A federal judge in Oregon ruled on April 17 that U.S. Attorney General John Ashcroft illegally trampled on a right that the Constitution gives to states when he said he would begin prosecutions against physicians in Oregon who help dying patients end their own lives.

Oregonians have twice voted for a state referendum that allows terminally ill patients to request and receive medications that will be lethal—once in 1994 and again in 1997. The law, known as the Death With Dignity Act, puts strict controls on the ability of patients and their physicians to hasten death in this manner. Despite predictions that the law would provoke a torrent of requests for help in dying, only 70 people have utilized this statute in the last four years.

Ashcroft’s threat to the Oregon statute came in the form of a November 6, 2001, directive in which he stated that the federal government would charge physicians in that state who assisted patients in committing suicide with violating the Controlled Substances Act, a federal law that regulates certain prescription drugs and other substances with high potential for abuse or addiction. Nothing in that law prohibits physicians from, for example, using morphine in a dose that is likely to be lethal after a patient and his or her physician agrees under state law to do so.

Judge Robert Jones of the U.S. District Court for the District of Oregon ruled that Ashcroft was incorrectly interpreting Congress’s intent in passing the Controlled Substances Act. Jones said in his ruling that Congress did not intend to be the arbiter of what constitutes "legitimate medical purpose" in individual states, as Ashcroft maintained. Instead, he pointed out, "Congress’s overarching concern in enacting the [Controlled Substances Act] was the problem of drug abuse and illegal trafficking in drugs."

For a cabinet member to insist on applying that act to Oregon’s assisted-suicide law would leave the definition of medically legitimate treatments to the political whims of various presidential administrations, Jones stressed. Ashcroft’s threatened action is illegal, he noted, because the Controlled Substances Act permits any state-licensed physician to register with the Drug Enforcement Administration as long as he prescribes the cited medications in accord with state laws governing medical practices and licensure.

Former Attorney General Janet Reno had reviewed similar issues after a request from Rep. Henry Hyde (R-Ill.) and Sen. Orin Hatch (R-Utah) to revoke the medical licenses of any physician who prescribes or delivers a controlled substance to a patient whom the physician knows will use it to commit suicide. In a June 1998 decision, Reno rejected their argument that these physicians violate the Controlled Substances Act. Pursuing legal action against physicians who act in compliance with Oregon’s Death With Dignity Act, Reno stated, "would be beyond the purpose" of the Controlled Substances Act.

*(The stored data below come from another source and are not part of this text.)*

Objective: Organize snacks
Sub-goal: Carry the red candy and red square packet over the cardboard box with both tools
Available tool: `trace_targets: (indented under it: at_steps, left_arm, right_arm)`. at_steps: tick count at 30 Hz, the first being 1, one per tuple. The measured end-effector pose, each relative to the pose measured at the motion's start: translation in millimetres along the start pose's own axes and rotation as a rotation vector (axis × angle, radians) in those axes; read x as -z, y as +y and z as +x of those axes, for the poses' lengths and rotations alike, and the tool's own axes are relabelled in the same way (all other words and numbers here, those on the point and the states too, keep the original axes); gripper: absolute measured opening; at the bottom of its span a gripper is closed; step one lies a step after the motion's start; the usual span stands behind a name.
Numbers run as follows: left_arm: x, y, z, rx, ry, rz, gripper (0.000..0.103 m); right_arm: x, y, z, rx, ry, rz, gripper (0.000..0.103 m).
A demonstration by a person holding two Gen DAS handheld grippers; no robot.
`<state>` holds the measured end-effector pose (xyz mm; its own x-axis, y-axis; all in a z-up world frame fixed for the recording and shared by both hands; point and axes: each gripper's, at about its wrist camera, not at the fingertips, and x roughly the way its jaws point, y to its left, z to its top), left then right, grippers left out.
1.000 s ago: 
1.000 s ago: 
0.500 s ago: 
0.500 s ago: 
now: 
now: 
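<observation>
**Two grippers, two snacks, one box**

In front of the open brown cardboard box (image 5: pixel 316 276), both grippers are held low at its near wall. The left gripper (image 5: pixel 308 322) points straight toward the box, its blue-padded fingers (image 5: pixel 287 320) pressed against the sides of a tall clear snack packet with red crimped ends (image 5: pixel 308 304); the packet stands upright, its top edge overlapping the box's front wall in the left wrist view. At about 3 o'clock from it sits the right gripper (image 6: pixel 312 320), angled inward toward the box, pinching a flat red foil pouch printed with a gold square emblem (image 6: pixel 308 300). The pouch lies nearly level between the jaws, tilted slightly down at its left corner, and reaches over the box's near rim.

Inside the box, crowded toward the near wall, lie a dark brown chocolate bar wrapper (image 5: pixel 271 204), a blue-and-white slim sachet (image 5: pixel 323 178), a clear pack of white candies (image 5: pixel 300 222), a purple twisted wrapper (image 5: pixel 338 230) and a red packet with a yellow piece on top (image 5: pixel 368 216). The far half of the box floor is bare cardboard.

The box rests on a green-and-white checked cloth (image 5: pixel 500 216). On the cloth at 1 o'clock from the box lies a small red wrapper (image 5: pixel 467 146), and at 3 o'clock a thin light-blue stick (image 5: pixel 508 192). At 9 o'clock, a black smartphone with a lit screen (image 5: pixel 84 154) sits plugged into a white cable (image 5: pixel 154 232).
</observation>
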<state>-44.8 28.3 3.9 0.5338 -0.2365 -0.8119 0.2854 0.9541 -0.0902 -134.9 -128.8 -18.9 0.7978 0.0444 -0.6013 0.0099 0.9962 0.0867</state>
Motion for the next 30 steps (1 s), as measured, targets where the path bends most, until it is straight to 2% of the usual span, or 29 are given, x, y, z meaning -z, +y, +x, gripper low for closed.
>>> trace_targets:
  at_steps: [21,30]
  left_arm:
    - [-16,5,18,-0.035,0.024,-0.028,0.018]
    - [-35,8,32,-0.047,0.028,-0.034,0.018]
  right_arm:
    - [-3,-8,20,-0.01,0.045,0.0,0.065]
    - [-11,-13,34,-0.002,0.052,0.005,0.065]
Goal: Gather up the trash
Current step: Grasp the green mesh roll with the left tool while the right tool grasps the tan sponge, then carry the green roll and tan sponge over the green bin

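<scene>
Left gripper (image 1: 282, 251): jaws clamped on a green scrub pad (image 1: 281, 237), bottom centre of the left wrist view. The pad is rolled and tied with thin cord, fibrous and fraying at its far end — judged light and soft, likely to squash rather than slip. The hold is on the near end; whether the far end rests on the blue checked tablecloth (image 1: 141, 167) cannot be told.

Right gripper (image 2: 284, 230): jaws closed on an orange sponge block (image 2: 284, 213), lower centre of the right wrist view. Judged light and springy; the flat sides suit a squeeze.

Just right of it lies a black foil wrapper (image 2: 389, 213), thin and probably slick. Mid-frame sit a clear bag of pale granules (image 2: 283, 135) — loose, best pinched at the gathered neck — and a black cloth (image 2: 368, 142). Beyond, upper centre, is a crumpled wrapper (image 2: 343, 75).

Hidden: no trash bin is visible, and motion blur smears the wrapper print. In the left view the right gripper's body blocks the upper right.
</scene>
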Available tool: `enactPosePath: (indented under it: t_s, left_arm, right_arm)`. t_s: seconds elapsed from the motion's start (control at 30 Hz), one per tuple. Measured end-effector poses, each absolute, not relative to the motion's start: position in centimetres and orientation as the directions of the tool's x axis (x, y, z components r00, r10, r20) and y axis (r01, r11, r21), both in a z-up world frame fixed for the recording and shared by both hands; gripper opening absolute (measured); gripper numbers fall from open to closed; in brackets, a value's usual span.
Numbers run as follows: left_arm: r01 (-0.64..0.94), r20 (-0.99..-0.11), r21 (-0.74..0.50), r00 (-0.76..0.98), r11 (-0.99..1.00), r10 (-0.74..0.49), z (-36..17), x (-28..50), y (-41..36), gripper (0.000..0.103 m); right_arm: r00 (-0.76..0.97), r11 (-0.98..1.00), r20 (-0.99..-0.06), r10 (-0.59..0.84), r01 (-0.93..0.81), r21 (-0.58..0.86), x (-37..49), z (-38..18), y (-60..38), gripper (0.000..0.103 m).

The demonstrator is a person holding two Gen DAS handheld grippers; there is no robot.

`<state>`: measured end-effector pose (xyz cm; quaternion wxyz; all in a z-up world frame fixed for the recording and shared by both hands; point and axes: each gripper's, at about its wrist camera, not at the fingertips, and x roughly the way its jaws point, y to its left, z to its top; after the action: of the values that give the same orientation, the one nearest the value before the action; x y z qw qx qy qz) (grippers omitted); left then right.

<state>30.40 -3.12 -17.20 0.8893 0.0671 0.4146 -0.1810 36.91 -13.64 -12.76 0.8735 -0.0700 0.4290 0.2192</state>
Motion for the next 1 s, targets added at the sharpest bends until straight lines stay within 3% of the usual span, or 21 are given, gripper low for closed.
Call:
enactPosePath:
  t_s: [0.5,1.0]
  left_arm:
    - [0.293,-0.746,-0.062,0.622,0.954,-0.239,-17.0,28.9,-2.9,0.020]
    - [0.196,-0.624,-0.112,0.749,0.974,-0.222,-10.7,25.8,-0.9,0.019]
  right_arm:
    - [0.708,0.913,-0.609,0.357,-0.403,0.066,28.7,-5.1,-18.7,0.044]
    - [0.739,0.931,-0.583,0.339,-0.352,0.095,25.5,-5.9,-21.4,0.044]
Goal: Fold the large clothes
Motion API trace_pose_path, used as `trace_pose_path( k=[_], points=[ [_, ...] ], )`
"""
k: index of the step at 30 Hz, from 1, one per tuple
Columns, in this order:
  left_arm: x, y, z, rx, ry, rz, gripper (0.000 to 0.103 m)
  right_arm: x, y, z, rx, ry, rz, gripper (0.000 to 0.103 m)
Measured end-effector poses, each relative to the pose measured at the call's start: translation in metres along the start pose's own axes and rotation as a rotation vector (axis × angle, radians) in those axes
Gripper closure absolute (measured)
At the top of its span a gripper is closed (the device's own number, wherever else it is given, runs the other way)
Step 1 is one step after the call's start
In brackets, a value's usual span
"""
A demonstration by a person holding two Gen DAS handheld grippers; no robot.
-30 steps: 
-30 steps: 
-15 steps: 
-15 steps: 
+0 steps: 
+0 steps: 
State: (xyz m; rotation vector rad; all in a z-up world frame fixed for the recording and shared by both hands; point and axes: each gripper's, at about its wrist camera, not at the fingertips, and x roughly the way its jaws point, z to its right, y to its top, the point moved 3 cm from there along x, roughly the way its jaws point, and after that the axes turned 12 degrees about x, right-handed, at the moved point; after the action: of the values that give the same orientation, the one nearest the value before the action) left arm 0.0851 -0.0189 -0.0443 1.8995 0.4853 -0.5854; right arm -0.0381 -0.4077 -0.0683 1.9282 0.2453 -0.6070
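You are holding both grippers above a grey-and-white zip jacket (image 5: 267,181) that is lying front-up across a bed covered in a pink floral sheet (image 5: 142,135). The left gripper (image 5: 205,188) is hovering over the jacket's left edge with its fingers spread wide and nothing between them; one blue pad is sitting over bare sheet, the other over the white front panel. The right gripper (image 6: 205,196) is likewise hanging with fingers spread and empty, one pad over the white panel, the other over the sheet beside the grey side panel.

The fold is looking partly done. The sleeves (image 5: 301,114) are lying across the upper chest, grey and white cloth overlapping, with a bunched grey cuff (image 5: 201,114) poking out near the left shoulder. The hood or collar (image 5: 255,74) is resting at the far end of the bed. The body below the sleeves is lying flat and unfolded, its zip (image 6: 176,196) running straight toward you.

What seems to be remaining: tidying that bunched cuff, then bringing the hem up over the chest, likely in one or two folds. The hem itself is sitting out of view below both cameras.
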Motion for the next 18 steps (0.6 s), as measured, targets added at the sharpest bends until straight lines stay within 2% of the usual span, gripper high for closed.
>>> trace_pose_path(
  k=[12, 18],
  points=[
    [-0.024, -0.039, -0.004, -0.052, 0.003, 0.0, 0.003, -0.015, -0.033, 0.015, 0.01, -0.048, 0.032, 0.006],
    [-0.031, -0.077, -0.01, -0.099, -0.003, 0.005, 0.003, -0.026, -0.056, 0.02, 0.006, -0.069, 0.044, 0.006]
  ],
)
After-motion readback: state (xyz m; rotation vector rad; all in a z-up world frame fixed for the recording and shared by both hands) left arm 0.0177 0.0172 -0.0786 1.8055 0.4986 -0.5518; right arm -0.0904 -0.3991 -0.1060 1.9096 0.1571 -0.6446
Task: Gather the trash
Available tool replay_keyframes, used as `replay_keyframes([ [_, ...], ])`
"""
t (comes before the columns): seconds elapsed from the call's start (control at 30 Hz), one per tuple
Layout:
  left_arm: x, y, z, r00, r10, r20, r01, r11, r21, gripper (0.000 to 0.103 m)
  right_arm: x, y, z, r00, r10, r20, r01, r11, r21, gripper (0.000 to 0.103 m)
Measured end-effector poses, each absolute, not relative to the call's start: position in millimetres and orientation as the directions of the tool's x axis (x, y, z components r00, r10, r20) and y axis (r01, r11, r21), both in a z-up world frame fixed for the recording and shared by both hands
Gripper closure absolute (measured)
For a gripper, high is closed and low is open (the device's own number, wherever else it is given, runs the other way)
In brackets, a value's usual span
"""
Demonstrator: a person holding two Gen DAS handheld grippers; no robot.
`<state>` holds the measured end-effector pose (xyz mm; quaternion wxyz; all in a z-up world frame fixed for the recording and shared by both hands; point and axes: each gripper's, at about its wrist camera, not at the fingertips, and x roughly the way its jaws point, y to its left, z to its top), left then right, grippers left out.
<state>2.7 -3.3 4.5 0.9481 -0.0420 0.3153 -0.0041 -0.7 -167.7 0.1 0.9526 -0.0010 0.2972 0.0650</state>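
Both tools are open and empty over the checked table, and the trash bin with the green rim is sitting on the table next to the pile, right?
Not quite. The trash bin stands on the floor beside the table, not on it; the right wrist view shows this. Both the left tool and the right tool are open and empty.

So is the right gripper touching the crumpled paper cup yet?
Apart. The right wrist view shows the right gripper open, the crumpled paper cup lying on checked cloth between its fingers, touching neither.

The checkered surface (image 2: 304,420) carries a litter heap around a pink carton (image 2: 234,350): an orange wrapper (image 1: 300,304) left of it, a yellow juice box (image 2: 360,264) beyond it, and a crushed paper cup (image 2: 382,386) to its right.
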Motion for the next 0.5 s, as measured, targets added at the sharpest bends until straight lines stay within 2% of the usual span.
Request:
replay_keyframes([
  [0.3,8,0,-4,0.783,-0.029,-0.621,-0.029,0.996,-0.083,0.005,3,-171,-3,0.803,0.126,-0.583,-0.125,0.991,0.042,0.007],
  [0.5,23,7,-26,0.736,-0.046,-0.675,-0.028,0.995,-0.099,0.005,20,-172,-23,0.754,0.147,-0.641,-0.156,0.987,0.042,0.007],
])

The judge’s ruling came in response to a suit filed by the state of Oregon and several individual plaintiffs seeking an injunction to prohibit the U.S. Department of Justice and Ashcroft, as well as the U.S. Drug Enforcement Administration and its director, Asa Hutchinson, from interfering with Oregon’s assisted-suicide statute by prosecuting participating physicians.

Judge Jones, in granting the plaintiffs’ injunction request, issued an unusually strong rebuke to federal officials, particularly Ashcroft. In no federal law, Jones said, is there any indication that Congress intended "to grant blanket authority to the Attorney General or the DEA to define, as a matter of federal policy, what constitutes the legitimate practice of medicine."

As a result, "the fact remains that the Ashcroft directive exceeds the authority" that federal law delegates to the two federal agencies.

In addition, Jones pointed out, no provision of the Controlled Substances Act "even suggests that Congress intended to delegate to the attorney general or the DEA the authority to decide, as a matter of national policy, a question of such magnitude as whether physician-assisted suicide constitutes a legitimate medical purpose or practice."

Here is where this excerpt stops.